E ora veniamo alla politica calabrese, quella che in ragione del consenso “immediato e clientelare”, come spiega bene a calabriaextra.it il presidente dell’ordine dei Medici di Cosenza, Eugenio Corcioni,  si è mostrata incapace e inadeguata a proporre e riforme e a verificare gli effetti. Quella che nel 2004 ha approvato un inutile piano sanitario perché ha continuato a produrre buchi e non a garantire i Lea. Peggio ancora quella del 2007 che per revenge politico ha accorpato le aziende sanitarie e presentato il blitz legislativo come una grande riforma salvo poi trasformatasi in una grande farsa. E per chiudere il decennio, cosa dire del piano di rientro firmato a pochi mesi dalle elezioni da un presidente della Regione, Agazio Loiero, stremato da oltre un anno di trattative e minacce di commissariamento da parte dei ministri Tremonti-Sacconi. I ministri, protesi a gettare le basi per le imminenti elezioni regionali poi vinte da Scopelliti, hanno preteso tagli lineari; chiusure e riconversioni di 18 ospedali; bloccato il pagamento delle premialità per circa 500 milioni di euro, facendo così mancare ossigeno alla sanità calabrese.

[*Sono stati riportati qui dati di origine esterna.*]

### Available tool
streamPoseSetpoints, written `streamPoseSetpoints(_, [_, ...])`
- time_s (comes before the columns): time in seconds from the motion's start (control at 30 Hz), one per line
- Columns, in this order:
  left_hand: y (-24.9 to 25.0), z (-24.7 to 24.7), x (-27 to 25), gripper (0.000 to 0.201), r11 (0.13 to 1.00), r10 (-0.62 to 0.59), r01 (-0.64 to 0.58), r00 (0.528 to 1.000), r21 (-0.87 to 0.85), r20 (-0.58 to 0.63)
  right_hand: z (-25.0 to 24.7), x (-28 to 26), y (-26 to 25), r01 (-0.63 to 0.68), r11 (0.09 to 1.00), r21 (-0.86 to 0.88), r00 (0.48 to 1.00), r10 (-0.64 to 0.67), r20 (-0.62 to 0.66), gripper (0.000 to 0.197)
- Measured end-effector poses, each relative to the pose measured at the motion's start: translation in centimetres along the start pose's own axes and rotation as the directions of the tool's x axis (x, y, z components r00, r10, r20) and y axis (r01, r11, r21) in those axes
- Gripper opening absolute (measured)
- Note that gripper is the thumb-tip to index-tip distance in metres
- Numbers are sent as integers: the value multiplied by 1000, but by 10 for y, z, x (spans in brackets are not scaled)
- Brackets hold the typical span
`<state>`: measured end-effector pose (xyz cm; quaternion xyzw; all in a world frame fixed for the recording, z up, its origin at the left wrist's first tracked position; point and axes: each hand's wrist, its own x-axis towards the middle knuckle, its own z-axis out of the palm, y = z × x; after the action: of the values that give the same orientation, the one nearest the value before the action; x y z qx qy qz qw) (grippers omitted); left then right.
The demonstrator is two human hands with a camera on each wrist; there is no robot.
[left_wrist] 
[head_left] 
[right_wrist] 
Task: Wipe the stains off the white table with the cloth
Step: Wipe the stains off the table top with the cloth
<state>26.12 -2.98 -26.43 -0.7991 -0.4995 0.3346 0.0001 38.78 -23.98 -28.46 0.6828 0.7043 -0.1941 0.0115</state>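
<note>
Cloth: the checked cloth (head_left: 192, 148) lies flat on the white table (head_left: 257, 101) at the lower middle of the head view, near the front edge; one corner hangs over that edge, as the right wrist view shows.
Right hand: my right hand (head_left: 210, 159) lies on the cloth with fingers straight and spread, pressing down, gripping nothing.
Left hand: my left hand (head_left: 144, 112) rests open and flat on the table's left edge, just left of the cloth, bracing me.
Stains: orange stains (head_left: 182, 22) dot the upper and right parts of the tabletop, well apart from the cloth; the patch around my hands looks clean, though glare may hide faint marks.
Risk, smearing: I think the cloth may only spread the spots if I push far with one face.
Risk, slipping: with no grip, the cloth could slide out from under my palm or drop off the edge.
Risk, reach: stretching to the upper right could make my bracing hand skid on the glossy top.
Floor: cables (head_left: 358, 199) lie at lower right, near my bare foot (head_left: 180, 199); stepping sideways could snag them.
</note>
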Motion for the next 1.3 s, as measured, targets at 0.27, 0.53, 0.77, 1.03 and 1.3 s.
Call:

E veniamo al governo regionale attuale, peraltro espropriato dei pochi poteri che gli erano rimasti, che ha commesso più di un errore. Il primo è essersi fidato dei governi “amici”, il secondo di non aver contrastato la deriva già nel 2015 in primo luogo rinegoziando il piano di rientro e poi approvando una vera riforma sanitaria di cui la Calabria ha bisogno.